[Records contained in a dataset]
──────

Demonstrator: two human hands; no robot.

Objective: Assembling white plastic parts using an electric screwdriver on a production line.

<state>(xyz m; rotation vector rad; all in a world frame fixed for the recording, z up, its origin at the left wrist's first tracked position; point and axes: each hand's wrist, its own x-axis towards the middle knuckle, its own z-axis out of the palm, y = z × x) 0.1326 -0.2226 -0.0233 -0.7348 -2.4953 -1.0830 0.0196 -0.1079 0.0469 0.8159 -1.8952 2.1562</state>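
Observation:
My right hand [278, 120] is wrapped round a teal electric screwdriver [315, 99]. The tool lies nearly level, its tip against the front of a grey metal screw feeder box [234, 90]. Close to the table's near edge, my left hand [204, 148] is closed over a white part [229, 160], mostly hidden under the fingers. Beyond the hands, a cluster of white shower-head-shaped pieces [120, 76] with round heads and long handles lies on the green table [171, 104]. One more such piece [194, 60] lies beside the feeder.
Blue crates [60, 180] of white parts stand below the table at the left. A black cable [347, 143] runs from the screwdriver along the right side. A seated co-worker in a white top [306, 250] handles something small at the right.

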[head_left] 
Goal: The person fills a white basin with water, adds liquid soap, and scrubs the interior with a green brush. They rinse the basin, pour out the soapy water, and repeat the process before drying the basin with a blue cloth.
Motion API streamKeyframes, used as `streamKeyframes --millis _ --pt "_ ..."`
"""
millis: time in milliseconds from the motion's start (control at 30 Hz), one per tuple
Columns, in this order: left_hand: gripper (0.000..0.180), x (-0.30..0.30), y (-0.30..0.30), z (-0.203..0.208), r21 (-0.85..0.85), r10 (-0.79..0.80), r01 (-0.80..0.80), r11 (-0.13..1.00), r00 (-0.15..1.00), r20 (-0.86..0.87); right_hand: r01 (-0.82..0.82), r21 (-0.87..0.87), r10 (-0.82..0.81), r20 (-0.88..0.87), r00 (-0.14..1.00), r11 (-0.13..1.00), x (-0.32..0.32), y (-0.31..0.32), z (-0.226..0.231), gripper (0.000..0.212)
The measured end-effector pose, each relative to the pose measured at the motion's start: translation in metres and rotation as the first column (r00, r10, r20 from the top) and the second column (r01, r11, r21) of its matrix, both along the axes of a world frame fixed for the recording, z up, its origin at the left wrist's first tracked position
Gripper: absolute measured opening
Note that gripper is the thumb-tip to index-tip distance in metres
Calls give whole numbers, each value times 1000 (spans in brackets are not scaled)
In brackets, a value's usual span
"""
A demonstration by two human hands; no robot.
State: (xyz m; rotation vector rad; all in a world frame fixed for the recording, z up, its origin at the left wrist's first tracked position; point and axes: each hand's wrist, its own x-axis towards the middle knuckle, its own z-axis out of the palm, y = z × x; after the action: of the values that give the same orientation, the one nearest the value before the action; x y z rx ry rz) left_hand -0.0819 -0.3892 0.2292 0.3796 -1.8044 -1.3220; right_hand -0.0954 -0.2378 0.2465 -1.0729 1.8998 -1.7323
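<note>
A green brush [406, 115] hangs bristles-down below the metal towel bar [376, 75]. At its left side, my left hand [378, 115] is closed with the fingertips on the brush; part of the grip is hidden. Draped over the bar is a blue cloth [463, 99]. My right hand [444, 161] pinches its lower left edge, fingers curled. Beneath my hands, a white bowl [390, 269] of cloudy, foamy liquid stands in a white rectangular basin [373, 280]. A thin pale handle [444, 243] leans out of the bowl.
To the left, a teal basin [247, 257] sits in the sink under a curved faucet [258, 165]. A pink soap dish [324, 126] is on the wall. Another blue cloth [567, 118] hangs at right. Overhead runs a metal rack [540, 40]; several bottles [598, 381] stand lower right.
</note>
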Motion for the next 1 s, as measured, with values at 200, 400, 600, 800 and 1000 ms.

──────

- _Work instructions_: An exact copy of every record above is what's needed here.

- _Expected output_:
Demonstrator: two human hands; no robot.

Objective: Assembling white plastic parts using an electric screwdriver on a production line.

<state>(xyz m; rotation vector rad; all in a world frame fixed for the recording, z up, its origin at the left wrist's first tracked position; point and axes: each hand's wrist, its own x-axis towards the middle knuckle, its own z-axis out of the palm, y = z × x) 0.1326 -0.2226 -0.0233 -0.7348 -2.4953 -1.0830 0.0196 -0.1079 0.0469 0.8159 -1.8952 2.1562</state>
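Observation:
My right hand [278, 120] is wrapped round a teal electric screwdriver [315, 99]. The tool lies nearly level, its tip against the front of a grey metal screw feeder box [234, 90]. Close to the table's near edge, my left hand [204, 148] is closed over a white part [229, 160], mostly hidden under the fingers. Beyond the hands, a cluster of white shower-head-shaped pieces [120, 76] with round heads and long handles lies on the green table [171, 104]. One more such piece [194, 60] lies beside the feeder.
Blue crates [60, 180] of white parts stand below the table at the left. A black cable [347, 143] runs from the screwdriver along the right side. A seated co-worker in a white top [306, 250] handles something small at the right.
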
[head_left] 
Goal: The person fills a white basin with water, adds liquid soap, and scrubs the interior with a green brush. They rinse the basin, pour out the soapy water, and repeat the process before drying the basin with a blue cloth.
Motion API streamKeyframes, used as `streamKeyframes --millis _ --pt "_ ..."`
"""
millis: time in milliseconds from the motion's start (control at 30 Hz), one per tuple
Columns, in this order: left_hand: gripper (0.000..0.180), x (-0.30..0.30), y (-0.30..0.30), z (-0.203..0.208), r21 (-0.85..0.85), r10 (-0.79..0.80), r01 (-0.80..0.80), r11 (-0.13..1.00), r00 (-0.15..1.00), r20 (-0.86..0.87); right_hand: r01 (-0.82..0.82), r21 (-0.87..0.87), r10 (-0.82..0.81), r20 (-0.88..0.87), r00 (-0.14..1.00), r11 (-0.13..1.00), x (-0.32..0.32), y (-0.31..0.32), z (-0.226..0.231), gripper (0.000..0.212)
The measured end-effector pose, each relative to the pose measured at the motion's start: translation in metres and rotation as the first column (r00, r10, r20 from the top) and the second column (r01, r11, r21) of its matrix, both along the axes of a world frame fixed for the recording, z up, its origin at the left wrist's first tracked position
Gripper: absolute measured opening
Note that gripper is the thumb-tip to index-tip distance in metres
Calls give whole numbers, each value times 1000 (spans in brackets are not scaled)
In brackets, a value's usual span
"""
A demonstration by two human hands; no robot.
State: (xyz m; rotation vector rad; all in a world frame fixed for the recording, z up, its origin at the left wrist's first tracked position; point and axes: each hand's wrist, its own x-axis towards the middle knuckle, its own z-axis out of the palm, y = z × x; after the action: of the values that give the same orientation, the one nearest the value before the action; x y z rx ry rz) left_hand -0.0819 -0.3892 0.2292 0.3796 -1.8044 -1.3220; right_hand -0.0954 -0.2378 0.2465 -1.0729 1.8998 -1.7323
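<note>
A green brush [406, 115] hangs bristles-down below the metal towel bar [376, 75]. At its left side, my left hand [378, 115] is closed with the fingertips on the brush; part of the grip is hidden. Draped over the bar is a blue cloth [463, 99]. My right hand [444, 161] pinches its lower left edge, fingers curled. Beneath my hands, a white bowl [390, 269] of cloudy, foamy liquid stands in a white rectangular basin [373, 280]. A thin pale handle [444, 243] leans out of the bowl.
To the left, a teal basin [247, 257] sits in the sink under a curved faucet [258, 165]. A pink soap dish [324, 126] is on the wall. Another blue cloth [567, 118] hangs at right. Overhead runs a metal rack [540, 40]; several bottles [598, 381] stand lower right.
</note>
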Motion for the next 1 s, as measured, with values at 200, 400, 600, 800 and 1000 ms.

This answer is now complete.